Hodgins v. Oles , 8 Wash. App. 279 ( 1973 )


Menu:
  • 8 Wn. App. 279 (1973)
    505 P.2d 825

    WAYNE HODGINS, Appellant,
    v.
    FLOYD OLES et al., Respondents.

    No. 573-2.

    The Court of Appeals of Washington, Division Two.

    January 25, 1973.

    Neil J. Hoff, for appellant.

    William R. Hickman and William L. Holder (of Reed, McClure, Moceri & Thonn, P.S.), for respondents.

    ARMSTRONG, J.

    Plaintiffs have commenced this action against the City of Tacoma to recover damages for injuries *280 plaintiff Wayne Hodgins inflicted upon himself while he was in the city jail. It is plaintiff's contention that the jail employees did not exercise reasonable care to protect an obviously insane person from injuring himself. Plaintiffs appeal from a judgment based upon a jury verdict for defendant. Plaintiff Wayne Hodgins will be referred to in the singular.

    The primary issue raised in this appeal is whether the head jailers, of their respective shifts, and the acting police chief are managing agents of the city and can be called by plaintiff as adverse witnesses and cross-examined[1] pursuant to the provisions of CR 43 (b), which provides:

    A party may interrogate any unwilling or hostile witness by leading questions. A party may call an adverse party or an officer, director, or managing agent of a public or private corporation or of a partnership or association which is an adverse party, and interrogate him by leading questions and contradict and impeach him in all respects as if he had been called by the adverse party.
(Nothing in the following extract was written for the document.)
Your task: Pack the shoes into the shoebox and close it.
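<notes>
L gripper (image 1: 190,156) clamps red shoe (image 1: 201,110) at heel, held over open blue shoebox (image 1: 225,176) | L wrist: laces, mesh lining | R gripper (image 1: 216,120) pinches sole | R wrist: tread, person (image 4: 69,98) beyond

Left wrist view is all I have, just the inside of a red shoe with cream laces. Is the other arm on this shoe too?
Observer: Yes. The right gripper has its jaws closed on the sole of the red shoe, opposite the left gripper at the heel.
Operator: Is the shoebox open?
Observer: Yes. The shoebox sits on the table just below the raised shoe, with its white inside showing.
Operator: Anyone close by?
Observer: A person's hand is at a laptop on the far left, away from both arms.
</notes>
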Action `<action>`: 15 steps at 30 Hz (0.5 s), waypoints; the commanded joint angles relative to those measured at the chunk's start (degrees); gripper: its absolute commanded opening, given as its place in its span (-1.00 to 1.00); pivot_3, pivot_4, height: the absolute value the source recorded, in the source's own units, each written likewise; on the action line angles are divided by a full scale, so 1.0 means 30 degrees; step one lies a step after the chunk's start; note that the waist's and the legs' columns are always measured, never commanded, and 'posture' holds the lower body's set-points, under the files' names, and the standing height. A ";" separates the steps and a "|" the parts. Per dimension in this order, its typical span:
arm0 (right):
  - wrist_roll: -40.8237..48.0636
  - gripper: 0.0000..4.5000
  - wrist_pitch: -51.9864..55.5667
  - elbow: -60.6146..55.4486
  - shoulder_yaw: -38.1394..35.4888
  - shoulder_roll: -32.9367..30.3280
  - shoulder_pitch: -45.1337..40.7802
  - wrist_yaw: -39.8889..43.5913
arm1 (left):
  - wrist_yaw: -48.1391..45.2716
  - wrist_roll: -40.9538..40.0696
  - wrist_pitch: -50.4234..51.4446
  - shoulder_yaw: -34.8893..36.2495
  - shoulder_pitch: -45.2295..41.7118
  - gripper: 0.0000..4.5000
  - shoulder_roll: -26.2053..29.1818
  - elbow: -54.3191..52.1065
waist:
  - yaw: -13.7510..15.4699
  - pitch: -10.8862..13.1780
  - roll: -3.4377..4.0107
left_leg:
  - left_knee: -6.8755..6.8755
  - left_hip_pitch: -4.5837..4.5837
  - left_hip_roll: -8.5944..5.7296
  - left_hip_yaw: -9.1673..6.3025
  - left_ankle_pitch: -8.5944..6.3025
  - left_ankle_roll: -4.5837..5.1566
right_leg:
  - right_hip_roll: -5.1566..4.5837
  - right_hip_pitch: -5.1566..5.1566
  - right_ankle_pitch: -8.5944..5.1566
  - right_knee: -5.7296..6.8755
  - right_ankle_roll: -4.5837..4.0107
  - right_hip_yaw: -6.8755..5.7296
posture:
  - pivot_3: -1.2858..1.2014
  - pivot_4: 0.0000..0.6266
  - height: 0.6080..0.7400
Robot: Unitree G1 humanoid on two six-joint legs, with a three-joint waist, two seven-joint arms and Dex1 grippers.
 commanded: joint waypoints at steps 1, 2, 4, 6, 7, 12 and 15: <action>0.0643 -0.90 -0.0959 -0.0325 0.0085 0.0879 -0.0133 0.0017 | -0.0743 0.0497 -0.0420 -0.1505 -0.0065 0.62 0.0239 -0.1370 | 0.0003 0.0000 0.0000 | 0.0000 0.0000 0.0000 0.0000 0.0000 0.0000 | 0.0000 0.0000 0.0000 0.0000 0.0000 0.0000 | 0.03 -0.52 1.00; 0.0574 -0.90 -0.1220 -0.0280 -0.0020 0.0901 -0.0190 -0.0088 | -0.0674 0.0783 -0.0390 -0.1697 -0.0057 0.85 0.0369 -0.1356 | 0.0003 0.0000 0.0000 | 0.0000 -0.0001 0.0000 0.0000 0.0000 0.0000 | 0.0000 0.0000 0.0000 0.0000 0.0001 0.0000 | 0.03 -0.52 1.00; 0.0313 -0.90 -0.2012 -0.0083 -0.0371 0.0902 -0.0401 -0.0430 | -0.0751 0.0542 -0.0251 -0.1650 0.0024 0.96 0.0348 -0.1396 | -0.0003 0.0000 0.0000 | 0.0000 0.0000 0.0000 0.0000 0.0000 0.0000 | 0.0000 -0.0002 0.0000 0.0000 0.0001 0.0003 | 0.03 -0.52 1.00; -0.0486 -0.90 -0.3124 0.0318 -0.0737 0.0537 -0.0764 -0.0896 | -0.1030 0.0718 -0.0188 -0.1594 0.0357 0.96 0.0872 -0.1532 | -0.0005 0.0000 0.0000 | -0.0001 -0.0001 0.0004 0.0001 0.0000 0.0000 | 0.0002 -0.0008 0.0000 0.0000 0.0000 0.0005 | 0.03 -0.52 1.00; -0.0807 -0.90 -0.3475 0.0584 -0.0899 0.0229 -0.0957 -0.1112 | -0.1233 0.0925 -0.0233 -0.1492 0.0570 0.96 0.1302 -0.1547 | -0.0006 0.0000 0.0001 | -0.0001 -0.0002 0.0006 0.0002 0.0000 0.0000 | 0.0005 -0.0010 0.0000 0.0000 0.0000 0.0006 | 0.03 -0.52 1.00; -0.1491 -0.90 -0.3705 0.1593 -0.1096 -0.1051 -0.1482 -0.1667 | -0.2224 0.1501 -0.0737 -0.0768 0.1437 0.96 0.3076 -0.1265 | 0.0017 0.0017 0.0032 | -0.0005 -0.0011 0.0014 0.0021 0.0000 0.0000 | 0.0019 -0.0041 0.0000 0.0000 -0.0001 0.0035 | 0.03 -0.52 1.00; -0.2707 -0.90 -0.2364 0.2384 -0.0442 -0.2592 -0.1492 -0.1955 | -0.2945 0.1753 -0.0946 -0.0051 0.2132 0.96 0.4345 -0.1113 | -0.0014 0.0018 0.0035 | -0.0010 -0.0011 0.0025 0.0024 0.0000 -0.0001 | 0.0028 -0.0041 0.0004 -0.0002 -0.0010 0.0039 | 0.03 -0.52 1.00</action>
    The facts reveal that the plaintiff, Wayne Hodgins, walked away from a mental institution a few days before his arrest for possession of marijuana. He had been treated there on a voluntary commitment basis. A psychiatrist, who testified at the trial, was of the opinion that plaintiff was psychotic and diagnosed his condition as an acute schizophrenic reaction.

    At the time of his arrest the investigating officers suspected he was under the influence of a narcotic and took him to the Tacoma Police Department where he was placed in the drunk tank. He continually beat on the door and walls and screamed. He defecated in a corner and threw the excreta at a trusty. An Officer Patten, head jailer at the time, handcuffed the prisoner approximately 1 foot from the floor to a screen in the cell. The plaintiff continued his bizarre conduct and a psychiatrist was called. The psychiatrist *281 believed the plaintiff was mentally ill but did not have him admitted to a hospital. An hour and a half after the psychiatrist left and after nearly 36 hours of being handcuffed to the screen, the plaintiff ripped off his jail coveralls and set them on fire, severely burning his hands. He was later committed to a mental hospital.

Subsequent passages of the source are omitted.